Il Divo (2008) Directed by Paolo Sorrentino [MPI]
Yet another one of the best films I’ve seen this year, Il Divo is not what you expect from a political biopic. Director Paolo Sorrentino takes the story of Italian Prime Minister Giulio Andreotti—a notorious political figurehead elected seven times to Parliament who welded unbelievable power despite his impish physicality—and turns it into a dazzling, fast-paced analytical thriller. Actor Tony Servillo plays Andreotti with physical specificity and emotional guile that is unsurpassed. Regardless of your knowledge of Italian politics, this film is thoroughly engrossing and highly entertaining.
Z (1969) Directed by Costa-Gavras [Criterion]
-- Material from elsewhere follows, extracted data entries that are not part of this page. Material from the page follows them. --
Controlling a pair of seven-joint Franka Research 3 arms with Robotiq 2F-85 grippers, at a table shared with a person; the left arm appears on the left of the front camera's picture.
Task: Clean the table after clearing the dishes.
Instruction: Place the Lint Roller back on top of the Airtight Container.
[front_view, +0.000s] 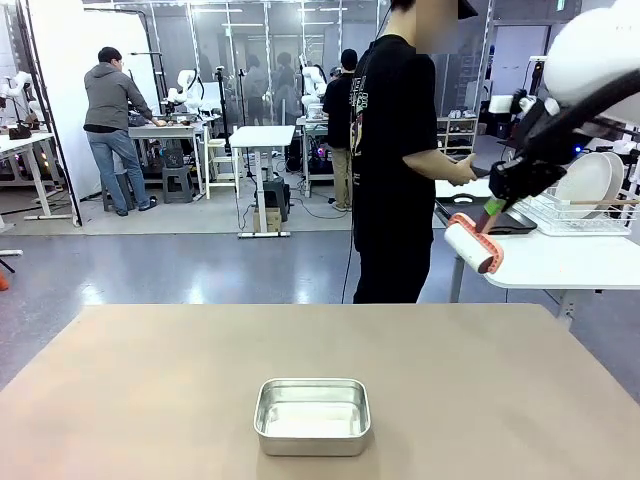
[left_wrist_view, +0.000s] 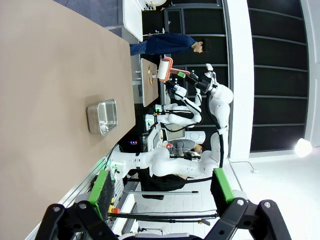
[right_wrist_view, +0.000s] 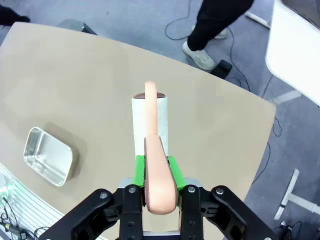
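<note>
1. Nearest our camera, a small steel pan (front_view: 312, 415) sits on the tan table (front_view: 150, 380), its top otherwise bare.
2. Above the table's right side, our right gripper (right_wrist_view: 155, 167) is clamped tight on the peach handle of a lint roller (front_view: 473, 245), held up in the air.
3. On our left wrist view, the left gripper (left_wrist_view: 160, 187) stands with jaws spread wide, holding nothing.
4. Beyond the table, a person in black (front_view: 395, 150) stands at a white table (front_view: 570, 262) with a wire rack (front_view: 585, 205) of plates.

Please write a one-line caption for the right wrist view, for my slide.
Right end effector shut on lint roller, held above the table beside a steel pan.
</note>
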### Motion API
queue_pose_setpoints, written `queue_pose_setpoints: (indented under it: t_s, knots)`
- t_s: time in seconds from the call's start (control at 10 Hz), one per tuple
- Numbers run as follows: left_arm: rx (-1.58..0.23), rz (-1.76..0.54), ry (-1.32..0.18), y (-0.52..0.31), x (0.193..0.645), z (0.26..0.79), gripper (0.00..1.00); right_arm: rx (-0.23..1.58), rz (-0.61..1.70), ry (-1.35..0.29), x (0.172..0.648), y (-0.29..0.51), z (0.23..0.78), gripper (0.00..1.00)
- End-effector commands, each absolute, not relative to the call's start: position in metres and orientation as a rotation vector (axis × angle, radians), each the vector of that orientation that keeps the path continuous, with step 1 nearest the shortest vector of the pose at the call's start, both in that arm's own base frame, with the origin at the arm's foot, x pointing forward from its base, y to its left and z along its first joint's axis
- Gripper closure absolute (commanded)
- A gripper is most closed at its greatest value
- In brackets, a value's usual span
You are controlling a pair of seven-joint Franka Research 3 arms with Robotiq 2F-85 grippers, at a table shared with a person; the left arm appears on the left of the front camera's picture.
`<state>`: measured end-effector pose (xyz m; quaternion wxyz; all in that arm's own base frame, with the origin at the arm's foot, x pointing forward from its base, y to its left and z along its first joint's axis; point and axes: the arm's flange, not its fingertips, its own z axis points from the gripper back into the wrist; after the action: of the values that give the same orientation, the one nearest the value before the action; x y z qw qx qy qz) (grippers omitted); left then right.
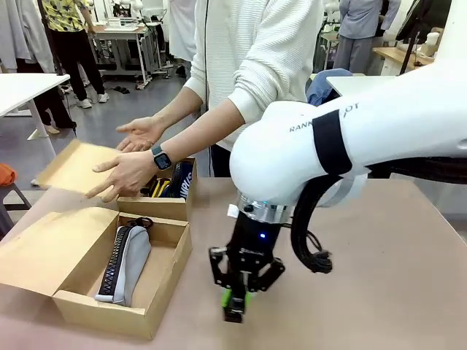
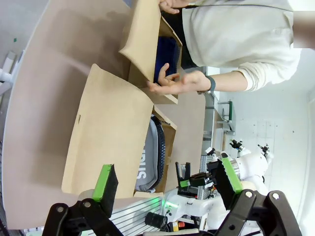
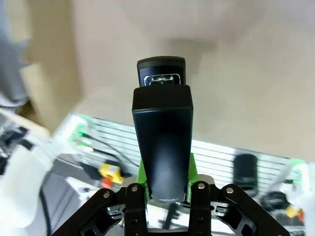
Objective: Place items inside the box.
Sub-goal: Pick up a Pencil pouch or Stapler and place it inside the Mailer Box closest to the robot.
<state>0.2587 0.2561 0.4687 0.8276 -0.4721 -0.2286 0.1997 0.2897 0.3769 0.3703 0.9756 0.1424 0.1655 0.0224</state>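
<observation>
Black stapler: clamped between the pads of the right gripper, low over the table, just beside the near cardboard box. Grey pencil case: lying in that box. Dark blue pouch: in the far box, beside a person's hand. Left gripper: jaws wide apart, empty.

**Robotics laboratory in an open workroom.** A white robot arm reaches over a brown tabletop in the foreground. Behind it, a grey floor carries further work tables: a white table at the left edge, a cluttered table at upper left and a wooden desk at upper right. People stand by the far tables, at upper left and upper right.
</observation>
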Motion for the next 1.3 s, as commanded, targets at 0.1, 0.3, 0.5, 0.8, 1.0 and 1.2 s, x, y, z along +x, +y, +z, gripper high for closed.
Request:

Costa-Gavras’ Z may not have the same impact it had when it premiered in 1969, but, like “The Battle of Algiers, it is a testament not only to the political times but to the burgeoning power of filmmaking. Based on the 1963 assassination of Greek left-wing activist Gregoris Lambrakis, Z was a very personal for of protest for Costa-Garvas against what was happening in his country. Armed with nouvelle vague cinematographer Raoul Coutard, Z has a street-level immediacy that is hard not to get caught up in. Criterion offers a restored version of the film as well as a handful of special features including new interviews with Costa-Garvras and Coutard.